● EXERCISE INSTRUCTIONS: With the line containing "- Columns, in" as the start and the line containing "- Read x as" as the end, transcribe that span of the entries below exactly, including both.

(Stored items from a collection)
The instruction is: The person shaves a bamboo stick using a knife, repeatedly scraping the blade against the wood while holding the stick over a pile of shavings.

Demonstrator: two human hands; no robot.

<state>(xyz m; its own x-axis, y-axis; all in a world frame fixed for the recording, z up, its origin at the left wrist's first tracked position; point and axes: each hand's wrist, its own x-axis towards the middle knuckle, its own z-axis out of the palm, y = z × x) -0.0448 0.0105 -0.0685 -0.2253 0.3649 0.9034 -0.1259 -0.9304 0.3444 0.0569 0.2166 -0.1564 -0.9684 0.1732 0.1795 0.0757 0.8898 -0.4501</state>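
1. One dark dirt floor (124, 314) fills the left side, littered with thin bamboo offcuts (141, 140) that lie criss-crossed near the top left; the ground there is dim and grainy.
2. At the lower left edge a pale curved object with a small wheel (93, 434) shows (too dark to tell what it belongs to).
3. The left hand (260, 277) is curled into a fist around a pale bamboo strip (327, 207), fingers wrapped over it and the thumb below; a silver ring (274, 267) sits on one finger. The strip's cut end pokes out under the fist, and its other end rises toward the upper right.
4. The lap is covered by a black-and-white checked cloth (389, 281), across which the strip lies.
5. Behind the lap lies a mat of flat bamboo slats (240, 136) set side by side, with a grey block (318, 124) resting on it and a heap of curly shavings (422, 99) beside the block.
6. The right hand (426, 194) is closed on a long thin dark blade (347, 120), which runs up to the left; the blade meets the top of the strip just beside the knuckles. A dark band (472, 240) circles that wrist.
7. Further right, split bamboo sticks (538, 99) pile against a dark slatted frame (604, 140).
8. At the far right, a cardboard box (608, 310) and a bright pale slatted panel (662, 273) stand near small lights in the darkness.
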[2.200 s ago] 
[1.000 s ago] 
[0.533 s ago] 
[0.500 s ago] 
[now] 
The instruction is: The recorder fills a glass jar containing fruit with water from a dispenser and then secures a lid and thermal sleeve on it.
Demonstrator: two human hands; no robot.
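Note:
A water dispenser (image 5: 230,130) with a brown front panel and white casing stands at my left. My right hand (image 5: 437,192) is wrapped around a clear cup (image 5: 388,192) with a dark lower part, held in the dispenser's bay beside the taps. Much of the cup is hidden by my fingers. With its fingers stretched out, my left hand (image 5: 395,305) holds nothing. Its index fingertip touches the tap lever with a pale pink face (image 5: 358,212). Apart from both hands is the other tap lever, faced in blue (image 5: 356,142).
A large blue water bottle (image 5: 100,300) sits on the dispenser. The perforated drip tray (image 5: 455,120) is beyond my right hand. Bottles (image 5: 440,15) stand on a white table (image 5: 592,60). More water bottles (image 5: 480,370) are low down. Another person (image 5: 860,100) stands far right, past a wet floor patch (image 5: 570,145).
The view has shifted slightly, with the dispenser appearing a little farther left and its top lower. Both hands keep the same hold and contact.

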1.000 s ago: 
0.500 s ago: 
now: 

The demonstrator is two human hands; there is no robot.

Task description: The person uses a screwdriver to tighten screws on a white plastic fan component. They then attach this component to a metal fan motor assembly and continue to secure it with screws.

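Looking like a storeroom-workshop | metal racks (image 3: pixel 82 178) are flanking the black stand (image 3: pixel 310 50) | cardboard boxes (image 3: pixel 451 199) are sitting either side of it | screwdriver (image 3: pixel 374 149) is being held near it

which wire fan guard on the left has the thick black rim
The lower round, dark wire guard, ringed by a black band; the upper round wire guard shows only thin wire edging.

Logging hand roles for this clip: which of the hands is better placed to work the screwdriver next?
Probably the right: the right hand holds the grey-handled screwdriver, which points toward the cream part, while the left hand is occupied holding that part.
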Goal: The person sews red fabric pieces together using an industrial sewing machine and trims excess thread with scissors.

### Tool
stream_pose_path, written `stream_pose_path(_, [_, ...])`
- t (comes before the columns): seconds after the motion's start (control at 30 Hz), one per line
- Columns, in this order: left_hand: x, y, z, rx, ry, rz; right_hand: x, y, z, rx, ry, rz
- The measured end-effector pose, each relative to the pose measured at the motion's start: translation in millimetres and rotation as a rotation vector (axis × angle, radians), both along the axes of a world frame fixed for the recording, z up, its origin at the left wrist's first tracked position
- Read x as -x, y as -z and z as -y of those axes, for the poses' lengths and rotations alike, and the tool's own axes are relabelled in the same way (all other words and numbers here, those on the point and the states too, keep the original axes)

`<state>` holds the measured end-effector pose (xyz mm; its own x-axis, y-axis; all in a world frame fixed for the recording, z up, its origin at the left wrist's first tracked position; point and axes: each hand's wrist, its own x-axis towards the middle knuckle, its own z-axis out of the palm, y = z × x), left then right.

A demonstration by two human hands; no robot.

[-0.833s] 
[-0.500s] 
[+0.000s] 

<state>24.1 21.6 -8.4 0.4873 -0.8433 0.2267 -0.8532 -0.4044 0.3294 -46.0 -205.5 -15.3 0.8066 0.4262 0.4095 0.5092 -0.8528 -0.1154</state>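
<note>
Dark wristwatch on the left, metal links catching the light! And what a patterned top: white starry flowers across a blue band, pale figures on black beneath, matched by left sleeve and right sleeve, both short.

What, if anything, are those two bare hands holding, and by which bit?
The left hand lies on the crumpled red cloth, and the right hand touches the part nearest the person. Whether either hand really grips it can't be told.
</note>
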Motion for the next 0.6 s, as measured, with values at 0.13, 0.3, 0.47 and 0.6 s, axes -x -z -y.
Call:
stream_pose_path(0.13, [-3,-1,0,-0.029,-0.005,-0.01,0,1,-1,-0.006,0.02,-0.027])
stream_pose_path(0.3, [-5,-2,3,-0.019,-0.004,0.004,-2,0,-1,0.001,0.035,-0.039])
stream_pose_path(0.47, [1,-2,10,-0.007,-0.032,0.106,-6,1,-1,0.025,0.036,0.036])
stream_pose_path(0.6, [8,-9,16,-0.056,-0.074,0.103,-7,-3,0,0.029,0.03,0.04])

● TASK RESPONSE:
- Columns, in this order: left_hand: x, y, z, rx, ry, rz; right_hand: x, y, z, rx, ry, rz
- The measured end-effector pose, each relative to the pose measured at the motion's start: translation in millimetres and rotation as a rotation vector (axis × angle, radians), both along the axes of a world frame fixed for the recording, z up, its origin at the left wrist's first tracked position
- Read x as -x, y as -z and z as -y of those axes, for the poses' lengths and rotations alike, and the tool's own axes are relabelled in the same way (all other words and numbers here, those on the point and the states too, keep the original axes)

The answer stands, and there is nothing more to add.